### Your assignment
Please copy out every line in the records below that includes the word "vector".

### Source material
*** Begin section ***

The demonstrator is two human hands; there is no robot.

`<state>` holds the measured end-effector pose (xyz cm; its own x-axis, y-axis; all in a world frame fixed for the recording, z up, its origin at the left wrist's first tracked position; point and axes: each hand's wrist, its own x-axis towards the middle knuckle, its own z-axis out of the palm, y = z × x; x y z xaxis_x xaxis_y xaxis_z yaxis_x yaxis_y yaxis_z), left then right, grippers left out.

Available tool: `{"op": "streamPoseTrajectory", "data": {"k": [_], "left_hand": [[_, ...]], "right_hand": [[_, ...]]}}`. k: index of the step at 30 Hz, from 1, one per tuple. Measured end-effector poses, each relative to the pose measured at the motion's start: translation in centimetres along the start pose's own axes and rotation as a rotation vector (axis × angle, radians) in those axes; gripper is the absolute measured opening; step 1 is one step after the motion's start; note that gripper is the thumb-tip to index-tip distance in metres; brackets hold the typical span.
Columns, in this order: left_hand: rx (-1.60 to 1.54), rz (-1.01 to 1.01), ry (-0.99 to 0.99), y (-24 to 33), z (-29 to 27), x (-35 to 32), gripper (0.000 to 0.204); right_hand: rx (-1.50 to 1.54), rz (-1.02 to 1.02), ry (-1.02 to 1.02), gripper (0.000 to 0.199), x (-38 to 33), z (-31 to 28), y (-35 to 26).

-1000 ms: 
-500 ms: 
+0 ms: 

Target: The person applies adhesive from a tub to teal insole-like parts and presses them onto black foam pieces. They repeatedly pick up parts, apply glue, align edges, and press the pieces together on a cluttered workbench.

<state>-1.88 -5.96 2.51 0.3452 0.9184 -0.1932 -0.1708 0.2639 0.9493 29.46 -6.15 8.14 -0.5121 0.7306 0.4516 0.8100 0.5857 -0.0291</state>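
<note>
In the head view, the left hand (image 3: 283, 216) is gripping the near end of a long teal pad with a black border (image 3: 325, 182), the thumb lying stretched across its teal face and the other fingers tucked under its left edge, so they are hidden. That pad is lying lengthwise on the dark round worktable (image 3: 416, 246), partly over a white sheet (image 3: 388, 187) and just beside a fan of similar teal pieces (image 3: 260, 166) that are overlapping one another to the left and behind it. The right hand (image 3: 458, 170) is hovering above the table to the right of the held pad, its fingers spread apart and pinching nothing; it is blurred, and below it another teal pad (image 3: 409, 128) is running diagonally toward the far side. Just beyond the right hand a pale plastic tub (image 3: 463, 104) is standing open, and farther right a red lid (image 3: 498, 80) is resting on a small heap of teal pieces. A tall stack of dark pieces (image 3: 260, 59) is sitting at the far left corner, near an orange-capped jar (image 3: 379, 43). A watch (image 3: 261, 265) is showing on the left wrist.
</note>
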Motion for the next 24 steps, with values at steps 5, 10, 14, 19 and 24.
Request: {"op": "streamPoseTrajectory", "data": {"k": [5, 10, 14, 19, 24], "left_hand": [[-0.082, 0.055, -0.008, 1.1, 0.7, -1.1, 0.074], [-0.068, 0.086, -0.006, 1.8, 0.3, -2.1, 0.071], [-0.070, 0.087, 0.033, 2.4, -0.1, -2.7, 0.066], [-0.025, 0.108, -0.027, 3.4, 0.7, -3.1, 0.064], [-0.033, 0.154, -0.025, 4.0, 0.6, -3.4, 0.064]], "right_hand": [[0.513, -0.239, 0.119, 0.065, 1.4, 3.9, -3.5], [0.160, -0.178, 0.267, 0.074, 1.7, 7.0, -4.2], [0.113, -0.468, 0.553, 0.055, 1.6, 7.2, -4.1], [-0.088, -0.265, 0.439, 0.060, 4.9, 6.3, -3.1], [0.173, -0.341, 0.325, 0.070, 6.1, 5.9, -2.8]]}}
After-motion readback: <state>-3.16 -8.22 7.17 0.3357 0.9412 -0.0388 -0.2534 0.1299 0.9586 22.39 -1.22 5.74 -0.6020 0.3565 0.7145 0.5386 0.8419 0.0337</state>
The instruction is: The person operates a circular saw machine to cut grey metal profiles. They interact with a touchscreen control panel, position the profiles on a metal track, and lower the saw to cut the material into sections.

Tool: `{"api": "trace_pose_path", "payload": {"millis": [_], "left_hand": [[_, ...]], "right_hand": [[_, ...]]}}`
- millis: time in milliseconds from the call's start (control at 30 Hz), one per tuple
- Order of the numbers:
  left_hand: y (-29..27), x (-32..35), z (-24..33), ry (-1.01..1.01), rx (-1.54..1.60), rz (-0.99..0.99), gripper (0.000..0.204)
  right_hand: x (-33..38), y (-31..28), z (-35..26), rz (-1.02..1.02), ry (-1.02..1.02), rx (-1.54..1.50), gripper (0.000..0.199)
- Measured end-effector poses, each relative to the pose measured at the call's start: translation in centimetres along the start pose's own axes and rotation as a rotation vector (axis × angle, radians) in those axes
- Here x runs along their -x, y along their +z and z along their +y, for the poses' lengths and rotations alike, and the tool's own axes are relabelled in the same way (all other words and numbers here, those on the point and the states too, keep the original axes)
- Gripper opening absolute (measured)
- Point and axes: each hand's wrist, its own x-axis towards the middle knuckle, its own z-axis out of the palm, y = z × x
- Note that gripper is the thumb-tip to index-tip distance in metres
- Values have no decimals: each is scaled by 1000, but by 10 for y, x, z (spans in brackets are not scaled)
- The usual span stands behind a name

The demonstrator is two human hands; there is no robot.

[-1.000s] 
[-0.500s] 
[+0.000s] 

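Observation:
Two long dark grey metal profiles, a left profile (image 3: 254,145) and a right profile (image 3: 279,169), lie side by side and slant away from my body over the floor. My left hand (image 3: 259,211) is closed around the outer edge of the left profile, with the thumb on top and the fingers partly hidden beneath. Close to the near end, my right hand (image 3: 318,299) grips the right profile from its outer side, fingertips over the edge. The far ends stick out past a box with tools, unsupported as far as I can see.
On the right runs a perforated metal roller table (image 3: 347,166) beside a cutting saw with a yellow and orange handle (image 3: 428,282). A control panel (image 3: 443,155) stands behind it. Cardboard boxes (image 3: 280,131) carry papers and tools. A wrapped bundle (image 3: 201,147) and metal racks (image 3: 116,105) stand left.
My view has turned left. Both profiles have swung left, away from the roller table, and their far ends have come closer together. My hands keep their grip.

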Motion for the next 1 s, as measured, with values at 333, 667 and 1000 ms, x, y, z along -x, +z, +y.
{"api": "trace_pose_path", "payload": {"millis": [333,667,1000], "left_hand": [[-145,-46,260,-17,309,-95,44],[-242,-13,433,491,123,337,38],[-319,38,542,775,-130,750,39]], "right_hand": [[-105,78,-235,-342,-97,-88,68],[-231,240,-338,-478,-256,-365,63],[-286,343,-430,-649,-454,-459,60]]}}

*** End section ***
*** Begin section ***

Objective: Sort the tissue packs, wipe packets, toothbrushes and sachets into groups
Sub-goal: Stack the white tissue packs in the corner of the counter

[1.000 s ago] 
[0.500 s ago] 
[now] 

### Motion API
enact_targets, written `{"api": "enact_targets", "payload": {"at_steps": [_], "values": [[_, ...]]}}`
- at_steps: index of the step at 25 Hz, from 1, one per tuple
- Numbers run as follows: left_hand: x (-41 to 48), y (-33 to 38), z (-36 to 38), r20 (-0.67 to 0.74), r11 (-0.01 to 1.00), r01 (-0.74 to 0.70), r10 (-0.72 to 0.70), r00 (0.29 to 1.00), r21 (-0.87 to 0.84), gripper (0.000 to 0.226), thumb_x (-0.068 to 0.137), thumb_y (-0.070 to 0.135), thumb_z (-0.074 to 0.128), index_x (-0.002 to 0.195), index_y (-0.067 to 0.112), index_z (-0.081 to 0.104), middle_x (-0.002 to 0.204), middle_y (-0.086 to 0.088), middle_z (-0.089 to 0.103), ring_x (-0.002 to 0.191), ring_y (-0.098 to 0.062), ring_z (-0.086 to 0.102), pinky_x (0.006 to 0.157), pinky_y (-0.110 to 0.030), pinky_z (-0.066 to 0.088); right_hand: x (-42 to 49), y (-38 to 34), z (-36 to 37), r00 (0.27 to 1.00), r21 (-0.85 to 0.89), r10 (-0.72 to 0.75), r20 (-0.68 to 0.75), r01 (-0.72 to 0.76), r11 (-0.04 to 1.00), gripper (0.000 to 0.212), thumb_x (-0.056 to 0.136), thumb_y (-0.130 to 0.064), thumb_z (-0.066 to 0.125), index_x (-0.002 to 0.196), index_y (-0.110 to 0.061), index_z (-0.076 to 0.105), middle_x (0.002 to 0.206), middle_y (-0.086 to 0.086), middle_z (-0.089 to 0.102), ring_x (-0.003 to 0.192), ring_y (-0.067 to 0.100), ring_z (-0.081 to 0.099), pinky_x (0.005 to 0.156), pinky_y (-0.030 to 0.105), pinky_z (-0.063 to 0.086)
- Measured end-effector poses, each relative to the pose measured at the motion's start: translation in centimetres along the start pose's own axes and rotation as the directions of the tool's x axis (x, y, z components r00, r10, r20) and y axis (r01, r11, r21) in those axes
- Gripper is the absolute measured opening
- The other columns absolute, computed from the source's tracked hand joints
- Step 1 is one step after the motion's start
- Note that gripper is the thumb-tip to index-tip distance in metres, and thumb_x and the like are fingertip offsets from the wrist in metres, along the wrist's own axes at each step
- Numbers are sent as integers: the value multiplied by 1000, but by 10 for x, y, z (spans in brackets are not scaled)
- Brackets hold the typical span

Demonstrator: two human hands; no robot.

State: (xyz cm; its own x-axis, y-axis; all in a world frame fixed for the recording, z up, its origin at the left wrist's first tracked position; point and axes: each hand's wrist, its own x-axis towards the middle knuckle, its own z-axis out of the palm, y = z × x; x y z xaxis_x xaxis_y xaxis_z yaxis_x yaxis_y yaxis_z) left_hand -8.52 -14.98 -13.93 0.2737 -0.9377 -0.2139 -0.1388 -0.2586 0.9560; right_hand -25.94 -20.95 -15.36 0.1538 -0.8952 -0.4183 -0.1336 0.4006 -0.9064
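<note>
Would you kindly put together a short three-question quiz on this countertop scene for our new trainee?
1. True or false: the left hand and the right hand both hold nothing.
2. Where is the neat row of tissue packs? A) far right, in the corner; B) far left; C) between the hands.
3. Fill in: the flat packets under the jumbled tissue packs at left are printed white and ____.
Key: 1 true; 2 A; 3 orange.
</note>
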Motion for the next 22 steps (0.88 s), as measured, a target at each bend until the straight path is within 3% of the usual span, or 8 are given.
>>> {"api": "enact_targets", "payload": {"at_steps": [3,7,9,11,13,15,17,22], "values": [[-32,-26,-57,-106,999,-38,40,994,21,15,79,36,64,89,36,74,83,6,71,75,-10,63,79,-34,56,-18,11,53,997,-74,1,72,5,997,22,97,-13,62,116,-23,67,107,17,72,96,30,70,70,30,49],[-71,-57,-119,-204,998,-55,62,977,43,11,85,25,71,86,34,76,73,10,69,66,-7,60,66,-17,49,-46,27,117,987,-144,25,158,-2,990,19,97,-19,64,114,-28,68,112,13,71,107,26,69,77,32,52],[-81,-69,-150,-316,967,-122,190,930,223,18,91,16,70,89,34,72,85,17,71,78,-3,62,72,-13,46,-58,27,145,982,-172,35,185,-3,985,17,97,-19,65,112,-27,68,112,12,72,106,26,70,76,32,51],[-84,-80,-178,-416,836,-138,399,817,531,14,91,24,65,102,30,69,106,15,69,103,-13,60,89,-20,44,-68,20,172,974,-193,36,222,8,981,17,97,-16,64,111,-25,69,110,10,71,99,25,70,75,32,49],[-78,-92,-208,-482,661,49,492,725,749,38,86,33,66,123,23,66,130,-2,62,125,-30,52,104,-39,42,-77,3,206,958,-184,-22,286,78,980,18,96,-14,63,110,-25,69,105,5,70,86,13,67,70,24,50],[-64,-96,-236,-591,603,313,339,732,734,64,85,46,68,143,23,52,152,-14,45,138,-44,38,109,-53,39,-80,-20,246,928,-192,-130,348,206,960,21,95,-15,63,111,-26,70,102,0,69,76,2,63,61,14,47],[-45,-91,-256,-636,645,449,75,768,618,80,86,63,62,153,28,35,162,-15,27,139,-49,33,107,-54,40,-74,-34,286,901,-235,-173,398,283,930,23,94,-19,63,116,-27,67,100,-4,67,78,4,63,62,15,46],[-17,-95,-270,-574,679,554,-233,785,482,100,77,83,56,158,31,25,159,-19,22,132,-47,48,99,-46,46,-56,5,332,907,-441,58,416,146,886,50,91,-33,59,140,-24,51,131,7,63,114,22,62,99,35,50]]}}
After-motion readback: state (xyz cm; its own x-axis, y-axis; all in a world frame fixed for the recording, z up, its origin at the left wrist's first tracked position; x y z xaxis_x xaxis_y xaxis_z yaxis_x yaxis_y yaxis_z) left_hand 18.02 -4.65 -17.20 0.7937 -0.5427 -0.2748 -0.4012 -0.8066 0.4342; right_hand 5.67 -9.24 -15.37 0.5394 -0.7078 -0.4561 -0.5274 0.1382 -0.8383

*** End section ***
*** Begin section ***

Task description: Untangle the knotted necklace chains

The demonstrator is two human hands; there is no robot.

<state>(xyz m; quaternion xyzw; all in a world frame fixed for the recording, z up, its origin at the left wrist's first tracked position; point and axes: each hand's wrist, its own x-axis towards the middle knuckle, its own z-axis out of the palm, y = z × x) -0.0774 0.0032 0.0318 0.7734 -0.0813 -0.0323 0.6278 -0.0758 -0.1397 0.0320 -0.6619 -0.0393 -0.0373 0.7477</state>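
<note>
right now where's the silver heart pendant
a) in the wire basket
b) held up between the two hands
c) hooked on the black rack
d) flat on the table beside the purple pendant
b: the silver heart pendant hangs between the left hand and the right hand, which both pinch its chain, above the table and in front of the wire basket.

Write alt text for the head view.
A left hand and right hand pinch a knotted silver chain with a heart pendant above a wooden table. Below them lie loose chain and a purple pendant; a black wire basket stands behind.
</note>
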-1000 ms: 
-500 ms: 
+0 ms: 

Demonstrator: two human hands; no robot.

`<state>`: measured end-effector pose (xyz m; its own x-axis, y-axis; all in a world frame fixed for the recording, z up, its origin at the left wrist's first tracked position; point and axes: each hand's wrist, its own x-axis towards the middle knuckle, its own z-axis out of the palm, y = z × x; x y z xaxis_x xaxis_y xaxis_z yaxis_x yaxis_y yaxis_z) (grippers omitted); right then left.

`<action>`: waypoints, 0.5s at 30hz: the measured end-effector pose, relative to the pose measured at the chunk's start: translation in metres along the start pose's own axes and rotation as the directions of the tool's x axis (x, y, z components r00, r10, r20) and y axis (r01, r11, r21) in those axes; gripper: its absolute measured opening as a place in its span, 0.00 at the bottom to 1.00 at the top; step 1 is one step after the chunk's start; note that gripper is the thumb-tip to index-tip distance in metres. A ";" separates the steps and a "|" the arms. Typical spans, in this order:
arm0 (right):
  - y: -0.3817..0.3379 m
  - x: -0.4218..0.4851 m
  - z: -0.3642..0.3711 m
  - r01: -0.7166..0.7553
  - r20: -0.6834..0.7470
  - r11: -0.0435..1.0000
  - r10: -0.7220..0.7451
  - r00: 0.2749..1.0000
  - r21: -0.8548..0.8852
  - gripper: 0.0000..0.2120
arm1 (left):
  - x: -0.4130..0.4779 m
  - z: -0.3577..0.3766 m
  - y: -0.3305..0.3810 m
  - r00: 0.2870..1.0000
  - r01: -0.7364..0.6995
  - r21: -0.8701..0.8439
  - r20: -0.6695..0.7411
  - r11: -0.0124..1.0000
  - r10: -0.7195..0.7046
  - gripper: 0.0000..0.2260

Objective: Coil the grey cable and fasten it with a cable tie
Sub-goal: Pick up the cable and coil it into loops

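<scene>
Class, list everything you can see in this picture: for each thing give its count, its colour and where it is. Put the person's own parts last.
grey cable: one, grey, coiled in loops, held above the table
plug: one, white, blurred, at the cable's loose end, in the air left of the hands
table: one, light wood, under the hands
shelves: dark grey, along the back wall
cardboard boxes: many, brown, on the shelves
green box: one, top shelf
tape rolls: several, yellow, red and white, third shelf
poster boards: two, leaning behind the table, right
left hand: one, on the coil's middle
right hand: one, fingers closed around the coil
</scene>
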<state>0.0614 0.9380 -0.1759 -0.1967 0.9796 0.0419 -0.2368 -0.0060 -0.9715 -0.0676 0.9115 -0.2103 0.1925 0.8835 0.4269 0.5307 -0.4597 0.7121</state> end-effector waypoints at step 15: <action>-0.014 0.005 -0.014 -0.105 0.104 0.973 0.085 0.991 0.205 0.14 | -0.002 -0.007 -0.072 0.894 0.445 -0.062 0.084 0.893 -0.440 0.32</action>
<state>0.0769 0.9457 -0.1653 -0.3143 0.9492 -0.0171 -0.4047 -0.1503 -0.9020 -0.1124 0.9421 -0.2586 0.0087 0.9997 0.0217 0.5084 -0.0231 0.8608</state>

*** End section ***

### The completed task
Available tool: `{"op": "streamPoseTrajectory", "data": {"k": [_], "left_hand": [[_, ...]], "right_hand": [[_, ...]]}}`. k: index of the step at 30 Hz, from 1, one per tuple. Measured end-effector poses, each relative to the pose measured at the motion's start: translation in centimetres along the start pose's own axes and rotation as a rotation vector (axis × angle, radians) in those axes; gripper is the absolute measured opening; step 1 is one step after the motion's start; note that gripper is the thumb-tip to index-tip distance in metres; brackets hold the typical span.
- Measured end-effector poses, each relative to the pose measured at the call's start: translation in centimetres along the start pose's own axes and rotation as a rotation vector (axis × angle, radians) in those axes

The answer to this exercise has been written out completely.